(The problem):
Make an exact copy of all the data, pictures excluded.
══════════════════════════════
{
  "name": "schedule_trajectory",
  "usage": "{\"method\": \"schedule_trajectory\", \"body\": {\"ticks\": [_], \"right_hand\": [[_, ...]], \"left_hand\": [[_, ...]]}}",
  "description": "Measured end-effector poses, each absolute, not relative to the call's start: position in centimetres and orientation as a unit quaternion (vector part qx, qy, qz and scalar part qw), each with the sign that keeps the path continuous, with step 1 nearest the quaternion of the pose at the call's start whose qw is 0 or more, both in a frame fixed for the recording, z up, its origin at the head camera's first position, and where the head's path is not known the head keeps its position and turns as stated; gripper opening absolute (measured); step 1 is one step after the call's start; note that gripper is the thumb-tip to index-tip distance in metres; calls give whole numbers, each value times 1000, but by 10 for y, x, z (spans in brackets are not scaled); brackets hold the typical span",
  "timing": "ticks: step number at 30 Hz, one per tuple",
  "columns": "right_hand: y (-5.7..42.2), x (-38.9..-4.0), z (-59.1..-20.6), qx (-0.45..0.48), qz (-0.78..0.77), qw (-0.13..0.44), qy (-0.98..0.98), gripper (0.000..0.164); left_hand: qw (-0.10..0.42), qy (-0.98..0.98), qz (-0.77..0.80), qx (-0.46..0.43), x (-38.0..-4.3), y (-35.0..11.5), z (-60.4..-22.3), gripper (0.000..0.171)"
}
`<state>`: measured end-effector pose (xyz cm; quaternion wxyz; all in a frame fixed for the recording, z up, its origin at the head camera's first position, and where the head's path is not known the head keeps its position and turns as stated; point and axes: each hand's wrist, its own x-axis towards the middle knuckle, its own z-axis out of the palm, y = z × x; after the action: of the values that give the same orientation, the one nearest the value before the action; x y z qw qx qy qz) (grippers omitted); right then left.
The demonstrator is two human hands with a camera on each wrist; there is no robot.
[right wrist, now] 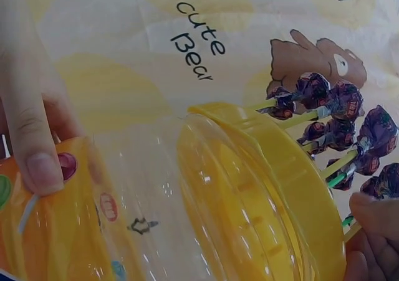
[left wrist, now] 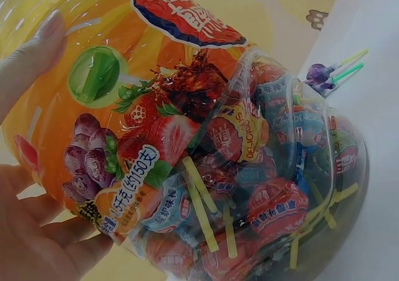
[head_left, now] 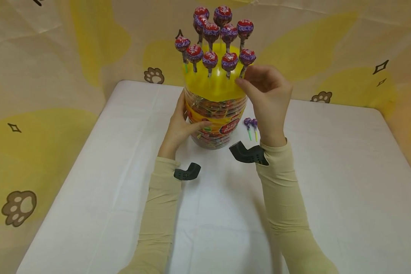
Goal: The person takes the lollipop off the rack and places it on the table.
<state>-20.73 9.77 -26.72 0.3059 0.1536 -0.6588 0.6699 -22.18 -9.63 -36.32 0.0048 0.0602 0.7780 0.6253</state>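
A clear plastic candy jar (head_left: 210, 127) full of wrapped lollipops stands upright on the table, with a yellow lid (head_left: 209, 89) on top. Several lollipops in red and purple wrappers stick up from the lid, heads upward. My left hand (head_left: 179, 127) grips the jar's left side, thumb across its printed label (left wrist: 149, 116). At the lid's right front edge, my right hand (head_left: 270, 97) pinches the stick of a lollipop (head_left: 247, 57) between thumb and fingers. The right wrist view shows that thumb (right wrist: 374, 215) at the stick; where the stick's lower end sits is hidden.
Two loose lollipops (head_left: 251, 123) with purple wrappers lie on the white tabletop (head_left: 140, 125), right of the jar; their sticks are green and yellow. A patterned cloth backdrop (head_left: 308, 49) rises behind the table. Each wrist carries a black camera mount (head_left: 188, 172).
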Motion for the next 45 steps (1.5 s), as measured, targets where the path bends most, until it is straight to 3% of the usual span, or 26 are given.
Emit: {"method": "schedule_trajectory", "body": {"ticks": [24,45], "right_hand": [[99,-208,-261,144,672,316,-654,13],[121,-205,-273,157,750,271,-583,12]], "left_hand": [[10,781,622,57,-219,-95,-362,105],[-1,776,627,74,-220,-95,-362,103]]}}
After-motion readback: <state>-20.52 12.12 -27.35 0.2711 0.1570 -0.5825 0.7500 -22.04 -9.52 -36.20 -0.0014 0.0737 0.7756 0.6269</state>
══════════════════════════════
(Final answer):
{
  "name": "schedule_trajectory",
  "usage": "{\"method\": \"schedule_trajectory\", \"body\": {\"ticks\": [_], \"right_hand\": [[_, ...]], \"left_hand\": [[_, ...]]}}",
  "description": "Measured end-effector poses, each absolute, not relative to the call's start: position in centimetres and orientation as a unit quaternion (vector part qx, qy, qz and scalar part qw), each with the sign that keeps the path continuous, with step 1 nearest the quaternion of the pose at the call's start whose qw is 0 or more, both in a frame fixed for the recording, z up, its origin at the head camera's first position, and where the head's path is not known the head keeps its position and turns as stated; gripper opening absolute (measured); step 1 is one step after the call's start; note that gripper is the thumb-tip to index-tip distance in metres; calls give whole numbers, each value times 1000, but by 10 for y, x, z (spans in brackets are not scaled); brackets hold the typical span",
  "timing": "ticks: step number at 30 Hz, one per tuple",
  "columns": "right_hand: y (-5.7..42.2), x (-38.9..-4.0), z (-59.1..-20.6), qx (-0.45..0.48), qz (-0.78..0.77), qw (-0.13..0.44), qy (-0.98..0.98), gripper (0.000..0.164); left_hand: qw (-0.10..0.42), qy (-0.98..0.98), qz (-0.77..0.80), qx (-0.46..0.43), x (-38.0..-4.3), y (-35.0..11.5), z (-60.4..-22.3), gripper (0.000..0.171)"
}
`<state>`: measured end-effector pose (xyz cm; quaternion wxyz; all in a frame fixed for the recording, z up, its origin at the head camera's first position, and where the head's path is not known the head keeps its position and turns as stated; point and axes: each hand's wrist, its own x-axis towards the middle knuckle, its own z-axis out of the palm, y = z × x; after the action: of the values that give the same orientation, the one nearest the value before the action; x y z qw qx qy qz) (grippers omitted); right then left.
The demonstrator is two human hands with a camera on each wrist; there is no robot.
[right wrist, now] 
[left wrist, now] 
[head_left, now] 
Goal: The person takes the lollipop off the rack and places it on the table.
<state>-20.73 9.77 -26.72 0.3059 0.1536 -0.6588 0.6699 -22.18 -9.63 -36.32 0.0048 0.0602 0.7780 0.6253</state>
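A clear plastic candy jar (head_left: 210, 127) full of wrapped lollipops stands upright on the table, with a yellow lid (head_left: 209, 89) on top. Several lollipops in red and purple wrappers stick up from the lid, heads upward. My left hand (head_left: 179, 127) grips the jar's left side, thumb across its printed label (left wrist: 149, 116). At the lid's right front edge, my right hand (head_left: 270, 97) pinches the stick of a lollipop (head_left: 247, 57) between thumb and fingers. The right wrist view shows that thumb (right wrist: 374, 215) at the stick; where the stick's lower end sits is hidden.
Two loose lollipops (head_left: 251, 123) with purple wrappers lie on the white tabletop (head_left: 140, 125), right of the jar; their sticks are green and yellow. A patterned cloth backdrop (head_left: 308, 49) rises behind the table. Each wrist carries a black camera mount (head_left: 188, 172).
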Motion for the next 45 steps (1.5 s), as measured, targets where the path bends most, until it is straight to 3% of the usual span, or 26 are given.
Emit: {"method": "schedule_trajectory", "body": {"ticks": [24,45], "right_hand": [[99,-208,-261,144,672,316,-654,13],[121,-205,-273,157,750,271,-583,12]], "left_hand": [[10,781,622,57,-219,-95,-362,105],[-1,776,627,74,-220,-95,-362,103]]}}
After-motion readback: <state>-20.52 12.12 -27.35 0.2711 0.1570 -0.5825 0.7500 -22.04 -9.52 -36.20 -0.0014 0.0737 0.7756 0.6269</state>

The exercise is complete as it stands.